• _EXERCISE_: Give back each entry exactly as written, apart from the pictures.

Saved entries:
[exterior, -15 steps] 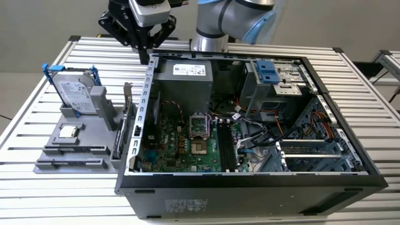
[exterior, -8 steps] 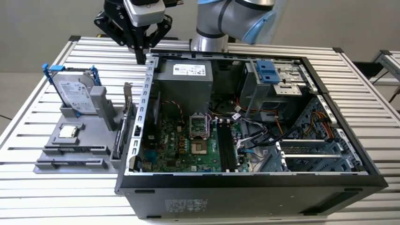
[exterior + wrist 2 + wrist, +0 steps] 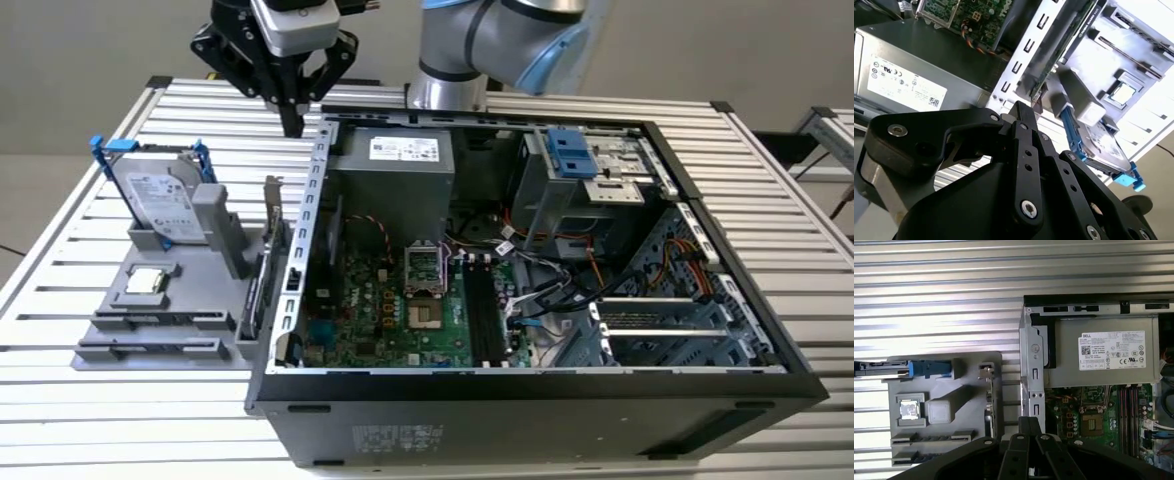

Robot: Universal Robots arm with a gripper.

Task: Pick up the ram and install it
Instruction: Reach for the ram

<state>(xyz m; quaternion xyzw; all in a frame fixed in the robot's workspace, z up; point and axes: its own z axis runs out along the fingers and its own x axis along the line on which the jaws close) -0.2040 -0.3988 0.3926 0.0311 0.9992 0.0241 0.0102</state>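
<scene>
My gripper [image 3: 291, 126] hangs above the table's far side, just outside the open computer case [image 3: 534, 385], near its rear corner. Its fingers are pressed together with nothing between them, as both wrist views show [image 3: 1022, 108] [image 3: 1030, 422]. A thin bluish strip that looks like the ram [image 3: 906, 458] lies in the end slot of the grey parts holder [image 3: 200, 290], well away from the gripper. The motherboard's long black slots [image 3: 483, 315] sit inside the case beside the processor socket [image 3: 422, 270].
The holder also carries a silver hard drive with blue brackets [image 3: 158, 200], a small square processor chip [image 3: 146, 282] and a green card standing on edge [image 3: 274, 250] by the case wall. The power supply [image 3: 394, 165] and loose cables [image 3: 561, 290] crowd the case.
</scene>
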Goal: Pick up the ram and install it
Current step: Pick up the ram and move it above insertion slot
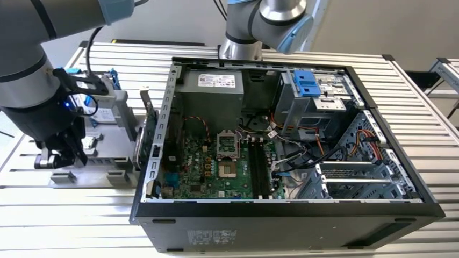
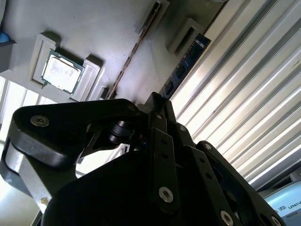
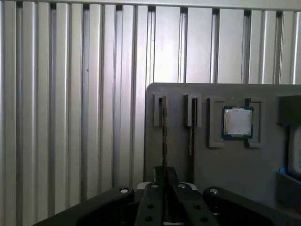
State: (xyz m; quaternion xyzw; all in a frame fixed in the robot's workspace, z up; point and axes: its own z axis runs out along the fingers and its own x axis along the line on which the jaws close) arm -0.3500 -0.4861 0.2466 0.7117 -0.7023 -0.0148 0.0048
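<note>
The ram (image 3: 163,136) is a thin stick standing on edge in a slot of the grey parts holder (image 3: 178,160); in the second wrist view the ram (image 2: 134,49) appears as a narrow line running up to the fingers. My gripper (image 3: 164,181) sits over one end of it, its black fingers (image 2: 157,110) drawn together against the stick's two faces. In the exterior view my gripper (image 1: 63,156) hangs low over the holder (image 1: 97,161), at the exterior view's left of the open computer case (image 1: 287,204). The motherboard's long memory slots (image 1: 258,166) lie inside the case.
A second stick (image 3: 192,127) stands in the neighbouring slot, and a square silver processor (image 3: 237,122) rests in a pocket beside it. A boxy drive with a blue frame (image 1: 100,91) stands at the holder's far end. Ribbed metal tabletop (image 1: 57,215) surrounds everything. Cables (image 1: 301,156) crowd the case interior.
</note>
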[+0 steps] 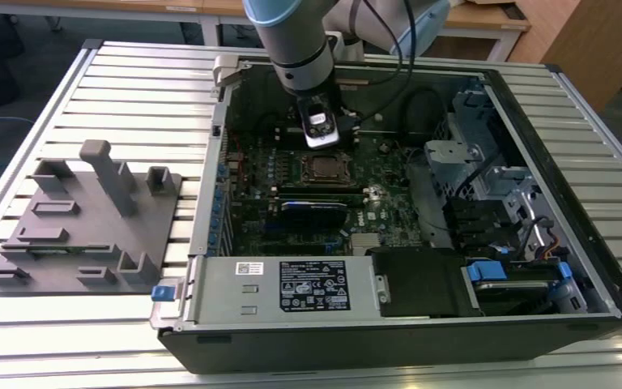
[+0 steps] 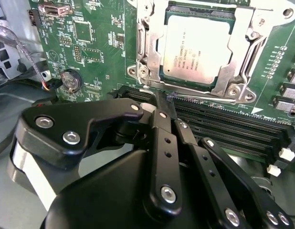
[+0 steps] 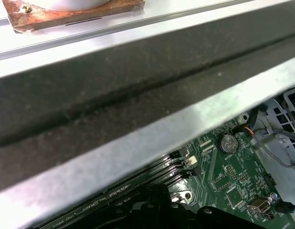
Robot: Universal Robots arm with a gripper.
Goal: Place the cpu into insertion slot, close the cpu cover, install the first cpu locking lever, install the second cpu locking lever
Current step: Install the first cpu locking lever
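Pincer (image 2: 167, 102) fingers pressed together, nothing held, tips poised over the black memory slots (image 2: 233, 126) in the second wrist view. Just past the tips: cpu (image 2: 197, 47) seated in the insertion slot (image 2: 145, 71), silver face up, with the cpu cover (image 2: 240, 45) framing it (lever state unclear). Off to one side of the pincer: round coin battery (image 2: 70, 80) on the green motherboard (image 2: 95, 43). In the exterior view, pincer (image 1: 323, 146) hanging inside the open computer case (image 1: 602, 275), cpu (image 1: 325, 168) directly below it. Well away, at the case's near edge: labelled power supply box (image 1: 279, 285). Farther off, on the exterior view's left: grey fixture block (image 1: 84, 227) on the slatted table (image 1: 106, 81).
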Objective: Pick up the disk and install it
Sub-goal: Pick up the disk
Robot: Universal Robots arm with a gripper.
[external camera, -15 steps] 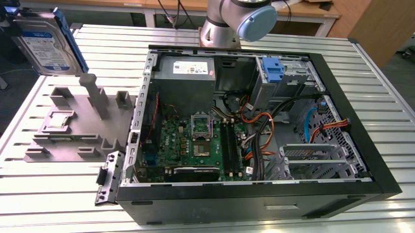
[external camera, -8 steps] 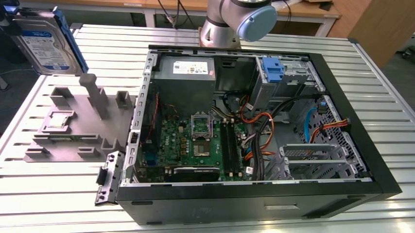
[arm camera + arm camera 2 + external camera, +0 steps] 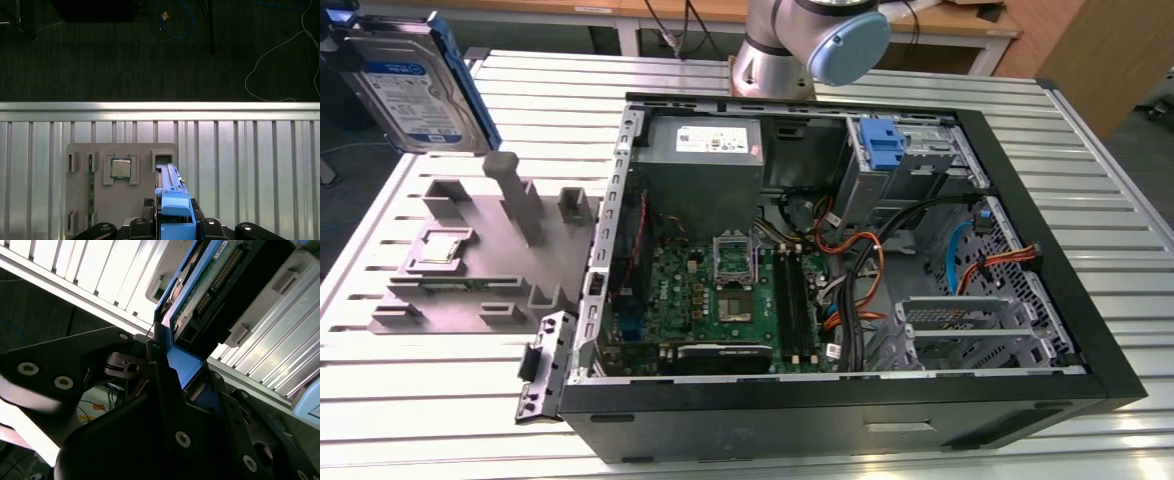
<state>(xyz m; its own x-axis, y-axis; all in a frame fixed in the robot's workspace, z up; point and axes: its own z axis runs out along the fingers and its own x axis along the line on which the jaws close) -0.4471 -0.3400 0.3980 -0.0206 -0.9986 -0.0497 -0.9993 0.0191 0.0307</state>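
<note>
The slatted metal table (image 3: 1107, 190) carries an open computer case (image 3: 854, 400), lying on its side with its motherboard (image 3: 720, 290) and cables exposed. The arm's grey base (image 3: 781, 40) stands on the table at the far side of the case. A grey fixture (image 3: 467, 290) lies just beside the case, on the exterior view's left.

The disk (image 3: 414, 90) hangs in the air on the exterior view's left of the case, above the fixture's far end. It is upright, and its white-and-blue label faces the camera. The first wrist view looks down past the disk (image 3: 170, 180), seen edge-on with its blue rail toward the camera, onto the fixture (image 3: 145, 210) and the dark floor (image 3: 100, 50) beyond the table edge.

The second wrist view shows the other face of the disk (image 3: 210, 285): a green circuit board and a black connector. Here the gripper (image 3: 182, 367) is clenched on the disk's blue rail, with its black fingers (image 3: 162, 380) pressed against it.

Inside the case, a tall blue latch (image 3: 883, 145) stands at the drive bay. A small square chip (image 3: 440, 245) sits in a fixture pocket on the side away from the case, and the first wrist view shows the chip (image 3: 120, 168) from above.
</note>
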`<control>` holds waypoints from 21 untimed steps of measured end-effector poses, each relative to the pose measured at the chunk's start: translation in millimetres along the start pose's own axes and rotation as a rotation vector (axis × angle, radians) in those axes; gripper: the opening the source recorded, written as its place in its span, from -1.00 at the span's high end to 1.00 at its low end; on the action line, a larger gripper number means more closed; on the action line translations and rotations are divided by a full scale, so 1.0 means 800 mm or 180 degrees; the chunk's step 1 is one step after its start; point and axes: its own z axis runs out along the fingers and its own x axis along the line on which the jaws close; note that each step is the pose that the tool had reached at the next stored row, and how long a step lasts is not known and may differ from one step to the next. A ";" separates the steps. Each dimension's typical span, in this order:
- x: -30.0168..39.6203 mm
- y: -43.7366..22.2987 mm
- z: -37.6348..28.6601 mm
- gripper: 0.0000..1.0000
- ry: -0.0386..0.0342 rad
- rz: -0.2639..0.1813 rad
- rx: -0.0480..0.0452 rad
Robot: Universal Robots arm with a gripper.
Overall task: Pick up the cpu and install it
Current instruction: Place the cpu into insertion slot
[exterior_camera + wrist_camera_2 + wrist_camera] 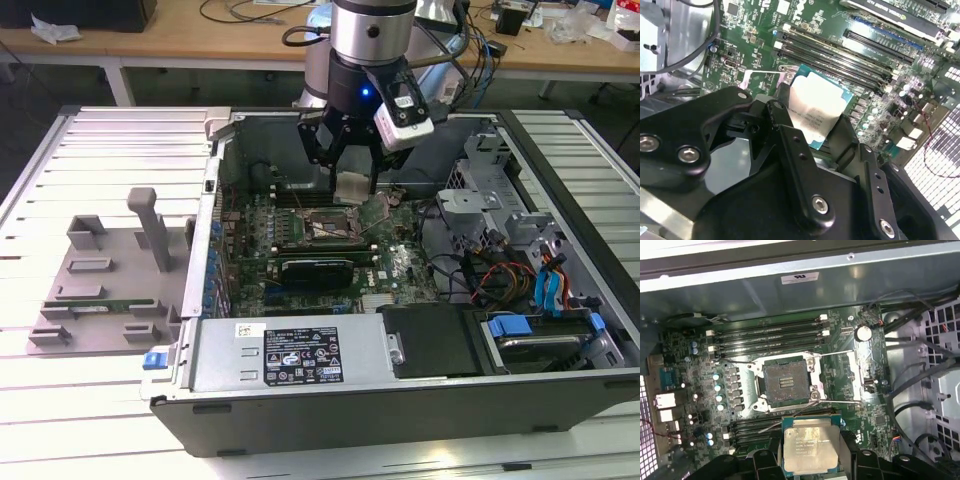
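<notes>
My gripper (350, 178) hangs inside the open computer case and is shut on the cpu (352, 188), a flat square chip with a silver-grey top. In both wrist views the cpu (810, 444) (812, 105) sits clamped between the two black fingers (849, 456) (785, 125). It is held above the green motherboard (400, 265), off to one side of the open cpu socket (786, 382) (320, 228). The socket's metal frame is lifted open and the socket holds nothing.
A grey fixture tray (100, 280) at the exterior view's left holds a long green memory stick (100, 305). Inside the case are a long black card (318, 268), memory slots (770, 337), a drive cage (480, 170) and cables (500, 280) at the exterior view's right.
</notes>
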 end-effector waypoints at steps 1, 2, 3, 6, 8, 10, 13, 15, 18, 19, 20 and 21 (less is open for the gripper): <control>0.0000 0.0000 0.0000 -0.08 0.0000 0.0034 0.0002; 0.0000 0.0000 0.0001 -0.08 0.0000 0.0056 0.0003; 0.0000 0.0000 0.0002 -0.08 0.0000 0.0118 0.0006; 0.0000 0.0000 0.0004 -0.08 0.0001 0.0237 0.0014; 0.0000 0.0000 0.0005 -0.08 0.0001 0.0289 0.0017; 0.0000 0.0000 0.0006 -0.08 0.0001 0.0378 0.0024; 0.0000 0.0000 0.0007 -0.08 0.0001 0.0506 0.0032; 0.0000 0.0000 0.0008 -0.08 0.0001 0.0610 0.0037; 0.0001 0.0000 0.0009 -0.08 0.0003 0.0731 0.0041; 0.0001 0.0000 0.0010 -0.08 0.0003 0.0758 0.0042; 0.0001 0.0000 0.0010 -0.08 0.0003 0.0782 0.0043; 0.0000 0.0000 0.0010 -0.08 0.0004 0.0862 0.0045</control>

• _SOLUTION FOR THIS TASK_:
[exterior, -15 steps] 
[exterior, -8 steps] 
[exterior + wrist 2 + wrist, +0 steps] 

Robot: Universal Robots arm with a gripper.

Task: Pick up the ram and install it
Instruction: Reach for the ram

<state>(xyz m; quaternion xyzw; all in a frame fixed in the robot's workspace, z up; point and axes: its own z axis runs out along the fingers and its own x axis along the line on which the jaws close) -0.2040 -0.3988 0.3926 0.0311 0.9992 0.0241 0.0102</state>
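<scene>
My gripper [image 3: 291, 126] hangs above the table's far side, just outside the open computer case [image 3: 534, 385], near its rear corner. Its fingers are pressed together with nothing between them, as both wrist views show [image 3: 1022, 108] [image 3: 1030, 422]. A thin bluish strip that looks like the ram [image 3: 906, 458] lies in the end slot of the grey parts holder [image 3: 200, 290], well away from the gripper. The motherboard's long black slots [image 3: 483, 315] sit inside the case beside the processor socket [image 3: 422, 270].
The holder also carries a silver hard drive with blue brackets [image 3: 158, 200], a small square processor chip [image 3: 146, 282] and a green card standing on edge [image 3: 274, 250] by the case wall. The power supply [image 3: 394, 165] and loose cables [image 3: 561, 290] crowd the case.
</scene>
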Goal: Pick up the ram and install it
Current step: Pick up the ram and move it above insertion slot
State: (xyz m; quaternion xyzw; all in a frame fixed in the robot's workspace, z up; point and axes: its own z axis runs out along the fingers and its own x axis along the line on which the jaws close) arm -0.3500 -0.4861 0.2466 0.7117 -0.7023 -0.0148 0.0048
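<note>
The ram (image 3: 163,136) is a thin stick standing on edge in a slot of the grey parts holder (image 3: 178,160); in the second wrist view the ram (image 2: 134,49) appears as a narrow line running up to the fingers. My gripper (image 3: 164,181) sits over one end of it, its black fingers (image 2: 157,110) drawn together against the stick's two faces. In the exterior view my gripper (image 1: 63,156) hangs low over the holder (image 1: 97,161), at the exterior view's left of the open computer case (image 1: 287,204). The motherboard's long memory slots (image 1: 258,166) lie inside the case.
A second stick (image 3: 192,127) stands in the neighbouring slot, and a square silver processor (image 3: 237,122) rests in a pocket beside it. A boxy drive with a blue frame (image 1: 100,91) stands at the holder's far end. Ribbed metal tabletop (image 1: 57,215) surrounds everything. Cables (image 1: 301,156) crowd the case interior.
</note>
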[+0 steps] 
[+0 steps] 
[+0 steps] 
Robot: Universal Robots arm with a gripper.
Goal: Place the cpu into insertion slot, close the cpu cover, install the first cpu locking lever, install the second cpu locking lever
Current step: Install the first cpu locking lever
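Pincer (image 2: 167, 102) fingers pressed together, nothing held, tips poised over the black memory slots (image 2: 233, 126) in the second wrist view. Just past the tips: cpu (image 2: 197, 47) seated in the insertion slot (image 2: 145, 71), silver face up, with the cpu cover (image 2: 240, 45) framing it (lever state unclear). Off to one side of the pincer: round coin battery (image 2: 70, 80) on the green motherboard (image 2: 95, 43). In the exterior view, pincer (image 1: 323, 146) hanging inside the open computer case (image 1: 602, 275), cpu (image 1: 325, 168) directly below it. Well away, at the case's near edge: labelled power supply box (image 1: 279, 285). Farther off, on the exterior view's left: grey fixture block (image 1: 84, 227) on the slatted table (image 1: 106, 81).
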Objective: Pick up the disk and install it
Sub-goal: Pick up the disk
Robot: Universal Robots arm with a gripper.
[external camera, -15 steps] 
[external camera, -8 steps] 
[arm camera + arm camera 2 + external camera, +0 steps] 
<state>(xyz m; its own x-axis, y-axis; all in a frame fixed in the robot's workspace, z up; point and axes: its own z axis runs out along the fingers and its own x axis along the line on which the jaws close) -0.4471 -0.3400 0.3980 -0.0206 -0.9986 -0.0497 -0.9993 0.0191 0.0307</state>
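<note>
The slatted metal table (image 3: 1107, 190) carries an open computer case (image 3: 854, 400), lying on its side with its motherboard (image 3: 720, 290) and cables exposed. The arm's grey base (image 3: 781, 40) stands on the table at the far side of the case. A grey fixture (image 3: 467, 290) lies just beside the case, on the exterior view's left.

The disk (image 3: 414, 90) hangs in the air on the exterior view's left of the case, above the fixture's far end. It is upright, and its white-and-blue label faces the camera. The first wrist view looks down past the disk (image 3: 170, 180), seen edge-on with its blue rail toward the camera, onto the fixture (image 3: 145, 210) and the dark floor (image 3: 100, 50) beyond the table edge.

The second wrist view shows the other face of the disk (image 3: 210, 285): a green circuit board and a black connector. Here the gripper (image 3: 182, 367) is clenched on the disk's blue rail, with its black fingers (image 3: 162, 380) pressed against it.

Inside the case, a tall blue latch (image 3: 883, 145) stands at the drive bay. A small square chip (image 3: 440, 245) sits in a fixture pocket on the side away from the case, and the first wrist view shows the chip (image 3: 120, 168) from above.
</note>
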`<control>` holds waypoints from 21 untimed steps of measured end-effector poses, each relative to the pose measured at the chunk's start: translation in millimetres along the start pose's own axes and rotation as a rotation vector (axis × angle, radians) in those axes; gripper: the opening the source recorded, written as its place in its span, from -1.00 at the span's high end to 1.00 at its low end; on the action line, a larger gripper number means more closed; on the action line translations and rotations are divided by a full scale, so 1.0 means 800 mm or 180 degrees; the chunk's step 1 is one step after its start; point and axes: its own z axis runs out along the fingers and its own x axis along the line on which the jaws close; note that each step is the pose that the tool had reached at the next stored row, and how long a step lasts is not known and may differ from one step to the next. A ";" separates the steps. Each dimension's typical span, in this order:
- x: -30.0168..39.6203 mm
- y: -43.7366..22.2987 mm
- z: -37.6348..28.6601 mm
- gripper: 0.0000..1.0000
- ry: -0.0386..0.0342 rad
- rz: -0.2639..0.1813 rad
- rx: -0.0480..0.0452 rad
Robot: Universal Robots arm with a gripper.
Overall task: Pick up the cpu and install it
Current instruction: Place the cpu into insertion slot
[exterior_camera + wrist_camera_2 + wrist_camera] 
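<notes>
My gripper (350, 178) hangs inside the open computer case and is shut on the cpu (352, 188), a flat square chip with a silver-grey top. In both wrist views the cpu (810, 444) (812, 105) sits clamped between the two black fingers (849, 456) (785, 125). It is held above the green motherboard (400, 265), off to one side of the open cpu socket (786, 382) (320, 228). The socket's metal frame is lifted open and the socket holds nothing.
A grey fixture tray (100, 280) at the exterior view's left holds a long green memory stick (100, 305). Inside the case are a long black card (318, 268), memory slots (770, 337), a drive cage (480, 170) and cables (500, 280) at the exterior view's right.
</notes>
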 end-effector waypoints at steps 1, 2, 3, 6, 8, 10, 13, 15, 18, 19, 20 and 21 (less is open for the gripper): <control>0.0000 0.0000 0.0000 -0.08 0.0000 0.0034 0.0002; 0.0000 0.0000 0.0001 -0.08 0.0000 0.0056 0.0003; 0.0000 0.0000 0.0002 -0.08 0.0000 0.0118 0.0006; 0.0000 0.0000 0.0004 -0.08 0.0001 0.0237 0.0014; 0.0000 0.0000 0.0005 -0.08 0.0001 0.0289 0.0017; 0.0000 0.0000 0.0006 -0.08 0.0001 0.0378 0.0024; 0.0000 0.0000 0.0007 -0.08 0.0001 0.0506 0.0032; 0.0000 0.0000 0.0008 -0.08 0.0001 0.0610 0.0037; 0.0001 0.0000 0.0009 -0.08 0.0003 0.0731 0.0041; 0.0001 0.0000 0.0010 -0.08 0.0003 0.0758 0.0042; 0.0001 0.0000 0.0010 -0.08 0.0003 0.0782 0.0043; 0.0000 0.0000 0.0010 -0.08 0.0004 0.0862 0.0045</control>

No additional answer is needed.